» WHAT YOU HAVE TO DO
All of the data must be returned word for word.

┌──

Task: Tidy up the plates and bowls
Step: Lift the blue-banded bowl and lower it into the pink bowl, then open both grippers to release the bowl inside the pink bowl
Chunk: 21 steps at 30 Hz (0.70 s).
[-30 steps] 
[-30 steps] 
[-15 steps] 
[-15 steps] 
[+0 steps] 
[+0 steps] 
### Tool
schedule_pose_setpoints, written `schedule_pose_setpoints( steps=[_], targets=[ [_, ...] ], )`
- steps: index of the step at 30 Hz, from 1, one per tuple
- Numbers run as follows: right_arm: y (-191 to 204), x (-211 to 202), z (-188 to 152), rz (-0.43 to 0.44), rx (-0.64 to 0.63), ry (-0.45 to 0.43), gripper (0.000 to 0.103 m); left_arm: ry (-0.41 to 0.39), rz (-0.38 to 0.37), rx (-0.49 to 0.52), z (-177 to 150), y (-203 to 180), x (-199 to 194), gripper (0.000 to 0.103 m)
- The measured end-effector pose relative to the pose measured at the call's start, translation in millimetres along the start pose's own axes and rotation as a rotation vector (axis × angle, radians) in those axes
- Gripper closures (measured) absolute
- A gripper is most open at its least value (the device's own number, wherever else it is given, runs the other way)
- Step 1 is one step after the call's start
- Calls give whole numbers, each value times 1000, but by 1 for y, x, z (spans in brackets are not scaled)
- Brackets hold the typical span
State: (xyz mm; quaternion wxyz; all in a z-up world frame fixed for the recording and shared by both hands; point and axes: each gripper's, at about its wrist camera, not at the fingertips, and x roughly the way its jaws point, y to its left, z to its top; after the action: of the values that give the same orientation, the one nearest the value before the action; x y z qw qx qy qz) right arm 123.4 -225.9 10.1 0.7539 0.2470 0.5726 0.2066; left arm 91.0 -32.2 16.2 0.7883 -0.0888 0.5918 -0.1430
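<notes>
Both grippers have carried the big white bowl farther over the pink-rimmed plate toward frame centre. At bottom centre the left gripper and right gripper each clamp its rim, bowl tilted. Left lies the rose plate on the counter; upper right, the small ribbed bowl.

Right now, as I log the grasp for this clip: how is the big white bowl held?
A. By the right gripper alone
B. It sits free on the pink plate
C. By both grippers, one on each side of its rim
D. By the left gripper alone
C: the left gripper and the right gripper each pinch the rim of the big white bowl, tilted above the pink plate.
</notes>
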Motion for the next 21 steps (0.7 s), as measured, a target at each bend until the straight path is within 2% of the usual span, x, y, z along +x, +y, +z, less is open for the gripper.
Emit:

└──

» PROBLEM SOLUTION
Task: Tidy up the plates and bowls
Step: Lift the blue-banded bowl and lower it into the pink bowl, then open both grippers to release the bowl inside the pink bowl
Chunk: 21 steps at 30 Hz (0.70 s).
[-30 steps] 
[-30 steps] 
[-15 steps] 
[-15 steps] 
[+0 steps] 
[+0 steps] 
### Tool
schedule_pose_setpoints, written `schedule_pose_setpoints( steps=[_], targets=[ [_, ...] ], )`
- steps: index of the step at 30 Hz, from 1, one per tuple
- Numbers run as follows: right_arm: y (-191 to 204), x (-211 to 202), z (-188 to 152), rz (-0.43 to 0.44), rx (-0.64 to 0.63), ry (-0.45 to 0.43), gripper (0.000 to 0.103 m); left_arm: ry (-0.41 to 0.39), rz (-0.38 to 0.37), rx (-0.49 to 0.52), z (-177 to 150), y (-203 to 180), x (-199 to 194), gripper (0.000 to 0.103 m)
- The measured end-effector pose relative to the pose measured at the call's start, translation in millimetres along the start pose's own axes and rotation as a rotation vector (axis × angle, radians) in those axes
- Gripper closures (measured) absolute
- A gripper is most open at its least value (the device's own number, wherever else it is given, runs the other way)
- Step 1 is one step after the call's start
- Calls give whole numbers, each value times 1000, but by 1 for y, x, z (spans in brackets are not scaled)
- Brackets hold the typical span
State: (xyz mm; quaternion wxyz; all in a z-up world frame fixed for the recording and shared by both hands; point and axes: each gripper's, at about its wrist camera, not at the fingertips, and x roughly the way its jaws point, y to its left, z to its top; after the action: of the values that give the same orientation, the one nearest the value before the action; x y z qw qx qy qz) right arm 123.4 -225.9 10.1 0.7539 0.2470 0.5726 0.2066; left arm 91.0 -32.2 16.2 0.7883 -0.0888 0.5918 -0.1430
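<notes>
Both grippers have carried the big white bowl farther over the pink-rimmed plate toward frame centre. At bottom centre the left gripper and right gripper each clamp its rim, bowl tilted. Left lies the rose plate on the counter; upper right, the small ribbed bowl.

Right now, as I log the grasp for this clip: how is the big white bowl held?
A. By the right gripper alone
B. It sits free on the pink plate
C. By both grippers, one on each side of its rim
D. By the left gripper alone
C: the left gripper and the right gripper each pinch the rim of the big white bowl, tilted above the pink plate.
</notes>
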Motion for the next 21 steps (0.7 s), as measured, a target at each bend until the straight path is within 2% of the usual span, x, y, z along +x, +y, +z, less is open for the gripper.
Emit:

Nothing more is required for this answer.